Interestingly these subjective parameters evaluating blood coagulation were confirmed by the objective measurement of platelet aggregation using multiplate electrode analyzer. We saw a significant decrease in aggregation after the administration of 6% HES 200/0.5 in the ADP-test as well as in the COL-test. These tests perform submaximal stimulation of platelet aggregation. In contrast, in the TRAP-test we saw no significant change in aggregation. This test performs a maximal stimulation of platelet aggregation being a possible explanation for our results. Interestingly we saw no difference using multiplate electrode analyzer regarding the 4% gelatin group and the 6% HES 130/0.4 group.
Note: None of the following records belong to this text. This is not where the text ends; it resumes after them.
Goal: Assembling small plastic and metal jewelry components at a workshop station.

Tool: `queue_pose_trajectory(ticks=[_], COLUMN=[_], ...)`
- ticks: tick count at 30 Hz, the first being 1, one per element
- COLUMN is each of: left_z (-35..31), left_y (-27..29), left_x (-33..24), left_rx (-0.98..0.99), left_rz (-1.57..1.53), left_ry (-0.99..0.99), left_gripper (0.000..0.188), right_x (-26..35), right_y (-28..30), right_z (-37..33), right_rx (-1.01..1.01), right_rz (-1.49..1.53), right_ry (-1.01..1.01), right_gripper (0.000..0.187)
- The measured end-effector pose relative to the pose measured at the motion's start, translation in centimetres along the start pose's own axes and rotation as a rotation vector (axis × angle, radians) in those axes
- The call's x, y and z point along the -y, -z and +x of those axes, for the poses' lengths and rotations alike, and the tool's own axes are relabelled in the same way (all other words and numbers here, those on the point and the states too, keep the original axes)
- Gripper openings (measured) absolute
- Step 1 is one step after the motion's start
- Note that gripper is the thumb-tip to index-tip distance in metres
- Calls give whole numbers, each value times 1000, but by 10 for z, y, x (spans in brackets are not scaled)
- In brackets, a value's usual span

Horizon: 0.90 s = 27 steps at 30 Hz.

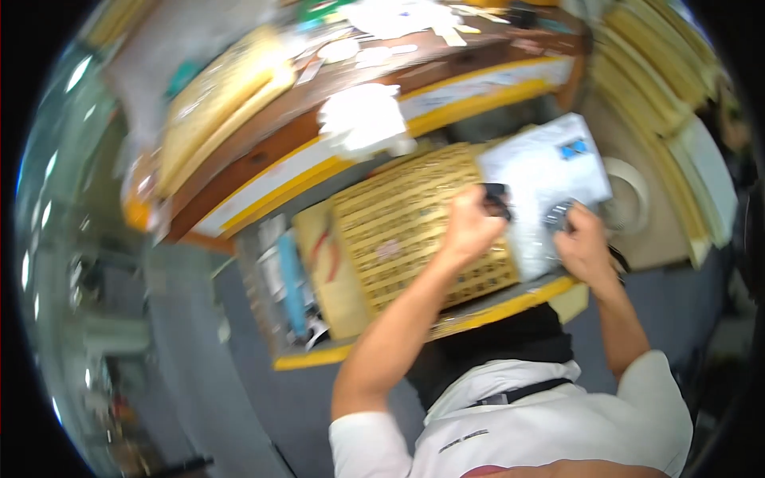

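Note:
My left hand (470, 227) is closed on a small black object (496, 199) whose kind I cannot make out through the blur. It is over the right part of a gold-coloured tray (414, 211) with rows of small slots. To the right, my right hand (586, 245) has its fingers bent together around a small dark grey, roundish object (558, 213), also too smeared to name. Beneath that hand lies a white sheet or packet (550, 171) with a blue mark, beside the tray. The tray and sheet rest in a pulled-out drawer with a yellow front edge (510, 307).
A wooden desk (263, 159) with a yellow-and-white edge strip stands beyond the drawer, papers scattered on top. A very bright white shape (362, 119) hangs before it. Blue and white packets (291, 279) fill the drawer's left end. On the right are a white ring (625, 195) and stacked yellowish boards (645, 88).

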<state>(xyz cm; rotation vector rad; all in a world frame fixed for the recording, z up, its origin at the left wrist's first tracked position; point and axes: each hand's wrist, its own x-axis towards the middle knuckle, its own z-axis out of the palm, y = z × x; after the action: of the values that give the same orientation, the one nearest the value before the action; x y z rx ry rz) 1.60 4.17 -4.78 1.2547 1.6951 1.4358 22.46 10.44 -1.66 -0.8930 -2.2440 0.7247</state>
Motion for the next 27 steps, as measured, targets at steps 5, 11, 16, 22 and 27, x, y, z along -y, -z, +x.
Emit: queue_pose_trajectory(ticks=[5,11,16,22,27], left_z=[4,-3,-8,-6,-6], left_y=[-7,-3,1,8,12], left_x=[-24,-33,-42,-49,-48], left_rx=[46,31,52,76,47], left_rz=[-128,-394,-513,-654,-750], left_ry=[97,109,109,154,100], left_gripper=[18,17,12,19,22], right_x=[-22,-21,-16,10,35], right_y=[13,23,28,11,-20], right_z=[-27,-32,-23,-4,34], right_rx=[-205,-442,-509,-380,-262], right_rz=[367,375,263,554,731], right_ry=[-200,-100,-59,139,-28], right_gripper=[19,22,23,24,30])
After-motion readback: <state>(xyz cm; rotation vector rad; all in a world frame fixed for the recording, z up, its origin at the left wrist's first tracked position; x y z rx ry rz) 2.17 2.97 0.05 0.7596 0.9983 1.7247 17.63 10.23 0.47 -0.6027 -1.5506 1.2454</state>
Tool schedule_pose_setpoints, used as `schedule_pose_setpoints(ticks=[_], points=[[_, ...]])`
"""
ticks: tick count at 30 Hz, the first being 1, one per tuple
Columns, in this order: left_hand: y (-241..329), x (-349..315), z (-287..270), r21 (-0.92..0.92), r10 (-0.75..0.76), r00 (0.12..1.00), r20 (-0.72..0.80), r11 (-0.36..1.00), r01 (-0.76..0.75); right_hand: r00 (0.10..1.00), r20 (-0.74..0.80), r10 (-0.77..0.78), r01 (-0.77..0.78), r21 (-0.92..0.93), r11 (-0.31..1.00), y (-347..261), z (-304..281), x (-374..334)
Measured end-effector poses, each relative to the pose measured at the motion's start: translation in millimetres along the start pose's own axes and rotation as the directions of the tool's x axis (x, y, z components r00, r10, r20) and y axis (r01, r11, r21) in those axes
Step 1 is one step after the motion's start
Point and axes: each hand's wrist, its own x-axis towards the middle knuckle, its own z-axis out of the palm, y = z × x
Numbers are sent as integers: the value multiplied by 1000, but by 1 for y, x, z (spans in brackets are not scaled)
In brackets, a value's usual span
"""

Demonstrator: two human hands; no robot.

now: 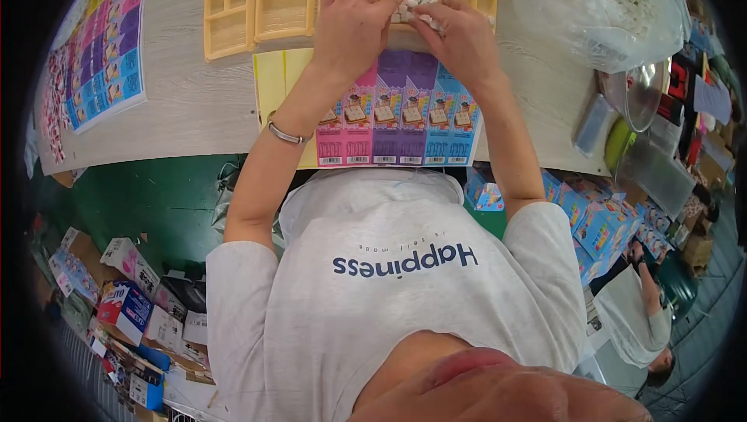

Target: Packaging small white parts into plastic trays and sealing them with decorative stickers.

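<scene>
Several pale-yellow plastic trays with compartments (pixel 284 6) stand in a row at the far side of the table. Small white blocks (pixel 408 8) lie heaped over one tray between my two hands. My left hand (pixel 358 17) is bent over the middle trays, its fingers curled together and its tips beside the blocks; what it holds, if anything, is hidden. My right hand (pixel 463 37) comes in from the other side, with thumb and fingers closed around some of the blocks. Below my hands lies a stack of printed card sheets (pixel 401 111) in pink, purple and blue, with a yellow strip.
A clear plastic bag of pale pieces (pixel 622 17) sits at the right of the table. More printed sheets (pixel 109 56) lie at the left. Cartons (pixel 128 309) stand lower left, and blue printed boxes (pixel 603 227) lower right. Another person (pixel 638 313) is at the far right.
</scene>
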Motion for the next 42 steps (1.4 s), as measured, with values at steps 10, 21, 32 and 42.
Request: schedule_pose_setpoints(ticks=[10,21,32,42], points=[[13,-14,-6,183,34,954,299,979,-92,994,6,110,-110,-46,993,-3,9,1],[28,-6,6,167,32,924,381,981,-103,793,-549,266,-395,-129,910,117,-194,120],[41,10,14,94,119,888,444,980,-178,837,-370,404,-548,-546,634,210,-166,137],[35,-1,18,125,51,934,354,987,-102,843,-346,413,-208,498,842,213,-217,117]])
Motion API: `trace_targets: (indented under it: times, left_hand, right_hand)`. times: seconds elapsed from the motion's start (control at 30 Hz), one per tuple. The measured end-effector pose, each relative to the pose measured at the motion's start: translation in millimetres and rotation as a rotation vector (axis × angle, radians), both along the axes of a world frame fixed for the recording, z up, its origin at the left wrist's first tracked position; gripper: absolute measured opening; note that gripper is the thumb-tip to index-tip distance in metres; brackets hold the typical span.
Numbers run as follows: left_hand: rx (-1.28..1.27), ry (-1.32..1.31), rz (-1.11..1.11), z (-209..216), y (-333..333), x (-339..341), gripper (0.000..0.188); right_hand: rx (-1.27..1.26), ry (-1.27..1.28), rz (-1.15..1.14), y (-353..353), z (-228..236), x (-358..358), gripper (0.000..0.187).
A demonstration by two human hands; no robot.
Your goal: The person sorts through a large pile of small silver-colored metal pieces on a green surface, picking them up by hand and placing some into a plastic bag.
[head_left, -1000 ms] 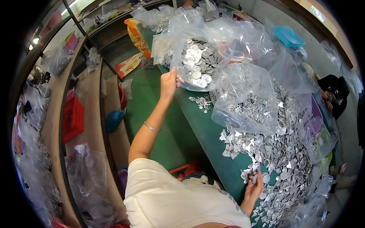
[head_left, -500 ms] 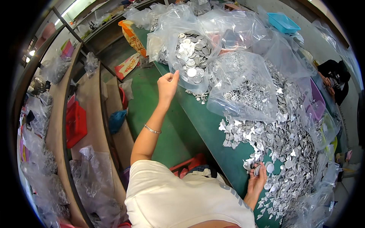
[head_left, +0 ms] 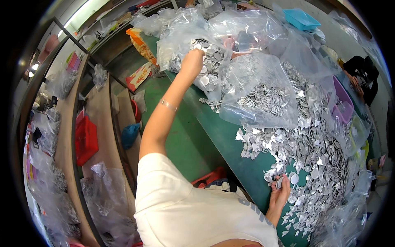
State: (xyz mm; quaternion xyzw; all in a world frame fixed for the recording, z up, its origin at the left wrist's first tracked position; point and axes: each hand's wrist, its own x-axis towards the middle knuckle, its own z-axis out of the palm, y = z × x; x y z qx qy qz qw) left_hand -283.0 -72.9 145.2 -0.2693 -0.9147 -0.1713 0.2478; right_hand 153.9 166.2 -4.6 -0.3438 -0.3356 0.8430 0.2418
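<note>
1. Well to the left of the left hand, a red plastic basket sits on the wooden shelving.
2. The left hand is at a clear plastic bag of round metal discs. Its fingers are hidden, so I cannot tell whether they pinch discs, grip the film or stay loose. The step in hand looks like fetching from, or handling, this bag.
3. Between the hands, another clear bag of ring-like metal pieces lies on the green counter.
4. The right hand pinches a few grey discs between thumb and fingers; a loose disc lies just beside its fingertips. The next move probably calls for keeping that pinch firm while the left hand works clear of the soft film.
5. Right of the right hand spreads a heap of flat metal cut-outs; a purple basket stands beyond.
</note>
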Motion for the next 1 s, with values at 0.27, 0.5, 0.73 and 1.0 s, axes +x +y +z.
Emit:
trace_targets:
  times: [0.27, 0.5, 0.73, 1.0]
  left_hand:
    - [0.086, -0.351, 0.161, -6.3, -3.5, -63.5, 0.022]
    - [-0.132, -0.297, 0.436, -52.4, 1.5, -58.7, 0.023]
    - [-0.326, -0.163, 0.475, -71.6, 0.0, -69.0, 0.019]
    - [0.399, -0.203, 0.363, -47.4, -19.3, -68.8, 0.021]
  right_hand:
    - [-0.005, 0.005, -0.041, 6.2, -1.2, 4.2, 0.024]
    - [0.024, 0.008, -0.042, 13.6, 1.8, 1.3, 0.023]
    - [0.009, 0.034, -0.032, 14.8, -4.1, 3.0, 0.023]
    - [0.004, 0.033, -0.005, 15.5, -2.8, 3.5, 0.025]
Our results are confirmed by several studies showing an advantage of the 3rd generation of HES preparation over the 2nd generation with regard to blood coagulation and platelet function [9,24-26].

There are several limitations that have to be considered when interpreting our results. The 4% gelatin group was significantly taller and had a significantly higher body weight than the 6% HES130/0.42 group. Furthermore the Euroscore of the 6% HES 130/0.42 group was significantly higher than the 6% HES 200/0.5 group. To allow an exact comparison between the three groups all patients should have received the similar dosage of the colloid per kilogram bodyweight. But this is only accomplishable in an prospective randomized study and not in an obervational study.

In summary, we have shown that gelatin has a lower stabilizing effect on circulation during fluid resuscitation. The blood coagulation was mostly impaired due to HES 200/0.5 confirmed by the multiplate®-analysis as well as by different clinical findings.

Conflict of interests

The authors declare that they have no competing interests.